XIII. Les personnes biens nées ne doivent avoir pour but de toutes
leurs entreprises que l'honneur et la gloire qui est l'âme des grands
desseins. Considérez, je vous prie, quelles louanges vous pouvez mériter
par l'exécution de vos projets. On vous traitera de meurtrier de votre mère
: on vous appellera le bourreau de vos enfants, l'assassin de votre
femme, le destructeur de votre ville, le tison ardent et le mauvais génie
de la patrie. En quelque endroit que vous alliez, on ne voudra point avoir
de commerce avec vous ; nul homme de bien ne vous admettra à la
participation des choses saintes; on vous exclura des sacrifices, des
libations, de toutes les cérémonies du culte divin, et personne ne vous
recevra dans sa maison. Vous ne serez pas même honoré de ceux dont
vous aurez voulu acheter les bonnes grâces par les services les plus
indignes de vous. Ils vous regarderont comme un objet de haine et
d'exécration. Chacun {d'eux} retirera quelque avantage de la réussite de
vos actions sacrilèges, mais ils détesteront tous la dureté de votre cœur,
et maudiront à jamais l'usage criminel que vous aurez fait de vos armes,
Il n'est pas besoin de vous dire que vous vous attirerez la haine de tous
les gens de bien, que vous serez en butte à l'envie de vos égaux,
que vos inférieurs prendront de mauvais soupçons de vous, et que les
uns et les autres ne cesseront de vous dresser des embûches. Je passe
sous silence une infinité d'autres malheurs inévitables à un homme
abandonné de tous ses amis, qui traîne les restes d'une vie malheureuse
dans une terre étrangère. Je ne parle point de ces furies vengeresses,
dont se servent les dieux et les génies pour la punition des scélérats :
elles leur tourmentent le corps et l'âme, et après avoir trainé une vie
misérable, ils finissent par la mort la plus affreuse.

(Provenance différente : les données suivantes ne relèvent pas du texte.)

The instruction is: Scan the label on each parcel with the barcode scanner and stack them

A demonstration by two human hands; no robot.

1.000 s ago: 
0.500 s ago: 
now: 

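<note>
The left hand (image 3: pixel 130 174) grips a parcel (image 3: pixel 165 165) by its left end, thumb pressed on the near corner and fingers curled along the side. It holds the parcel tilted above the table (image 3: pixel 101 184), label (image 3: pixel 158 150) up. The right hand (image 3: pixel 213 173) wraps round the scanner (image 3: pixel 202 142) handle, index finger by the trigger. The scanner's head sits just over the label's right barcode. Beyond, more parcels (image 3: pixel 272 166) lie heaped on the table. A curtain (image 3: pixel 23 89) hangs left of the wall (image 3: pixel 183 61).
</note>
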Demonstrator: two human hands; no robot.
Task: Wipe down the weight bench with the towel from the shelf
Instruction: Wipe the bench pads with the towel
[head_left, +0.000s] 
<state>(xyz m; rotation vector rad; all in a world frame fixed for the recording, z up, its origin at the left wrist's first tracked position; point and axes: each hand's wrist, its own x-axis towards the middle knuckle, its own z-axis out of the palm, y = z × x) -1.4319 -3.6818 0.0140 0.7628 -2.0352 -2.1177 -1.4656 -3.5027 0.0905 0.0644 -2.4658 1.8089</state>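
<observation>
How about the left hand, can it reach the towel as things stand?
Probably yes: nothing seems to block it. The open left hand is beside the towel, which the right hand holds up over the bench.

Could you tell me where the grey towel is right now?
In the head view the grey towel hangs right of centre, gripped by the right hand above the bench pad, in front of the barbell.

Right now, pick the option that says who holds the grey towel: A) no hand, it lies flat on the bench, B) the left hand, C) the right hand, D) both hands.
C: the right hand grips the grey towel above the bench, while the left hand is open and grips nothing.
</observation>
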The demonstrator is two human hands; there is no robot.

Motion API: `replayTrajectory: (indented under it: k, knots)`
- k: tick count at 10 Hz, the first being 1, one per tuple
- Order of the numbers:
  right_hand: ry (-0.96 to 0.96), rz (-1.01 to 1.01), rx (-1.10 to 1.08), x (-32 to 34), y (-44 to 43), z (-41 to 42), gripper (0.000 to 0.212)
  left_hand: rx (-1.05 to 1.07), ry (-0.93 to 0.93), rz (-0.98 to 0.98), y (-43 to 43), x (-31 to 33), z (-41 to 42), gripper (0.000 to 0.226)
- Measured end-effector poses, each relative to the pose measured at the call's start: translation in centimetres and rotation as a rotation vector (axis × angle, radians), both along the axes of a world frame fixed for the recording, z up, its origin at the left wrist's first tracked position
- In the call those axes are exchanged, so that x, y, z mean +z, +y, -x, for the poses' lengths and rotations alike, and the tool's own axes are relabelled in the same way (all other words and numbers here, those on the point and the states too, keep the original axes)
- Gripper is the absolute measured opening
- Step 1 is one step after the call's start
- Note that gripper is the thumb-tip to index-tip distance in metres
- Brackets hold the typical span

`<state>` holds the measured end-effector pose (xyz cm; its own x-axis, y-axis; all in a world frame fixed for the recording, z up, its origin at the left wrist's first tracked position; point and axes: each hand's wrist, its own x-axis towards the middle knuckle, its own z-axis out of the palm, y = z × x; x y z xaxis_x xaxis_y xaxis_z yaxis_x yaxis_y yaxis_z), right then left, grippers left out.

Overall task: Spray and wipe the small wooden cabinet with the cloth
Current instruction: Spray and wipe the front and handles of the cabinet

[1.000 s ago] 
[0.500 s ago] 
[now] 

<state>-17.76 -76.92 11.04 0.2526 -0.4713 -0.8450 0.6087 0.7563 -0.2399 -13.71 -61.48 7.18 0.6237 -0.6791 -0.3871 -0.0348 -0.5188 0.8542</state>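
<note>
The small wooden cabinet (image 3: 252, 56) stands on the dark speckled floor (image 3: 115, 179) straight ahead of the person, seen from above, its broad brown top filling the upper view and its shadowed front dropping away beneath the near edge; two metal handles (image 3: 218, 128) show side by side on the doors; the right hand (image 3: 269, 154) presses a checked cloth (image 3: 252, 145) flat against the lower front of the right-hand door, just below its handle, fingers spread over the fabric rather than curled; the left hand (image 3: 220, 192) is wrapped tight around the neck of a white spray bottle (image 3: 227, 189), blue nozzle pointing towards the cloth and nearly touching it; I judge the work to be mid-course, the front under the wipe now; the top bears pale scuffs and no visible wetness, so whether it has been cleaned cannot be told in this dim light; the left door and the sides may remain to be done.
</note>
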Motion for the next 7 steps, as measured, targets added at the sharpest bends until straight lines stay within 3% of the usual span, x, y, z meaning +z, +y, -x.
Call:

XIV. QUE toutes ces considérations, Marcius, vous fassent changer
de sentiments : commencez aujourd'hui à vous repentir, abandonnez
cette folle entreprise, et cessez de chercher à vous venger de votre
patrie. N'accusons que la fortune de tous les maux que nous vous avons
faits, ou que nous avons reçus de vous. Revenez chez vous avec joie
{pour y recevoir} les embrassements de votre mère, les tendres caresses
de votre femme, {et pour goûter} le plaisir de vous voir salué par vos
chers enfants. Rendez-vous vous-même à votre patrie, qui {vous} a
donné la naissance et l'éducation. C'est elle qui a formé dans vous un si
grand homme : rendez-lui donc ce précieux trésor qui lui appartient tout
entier.»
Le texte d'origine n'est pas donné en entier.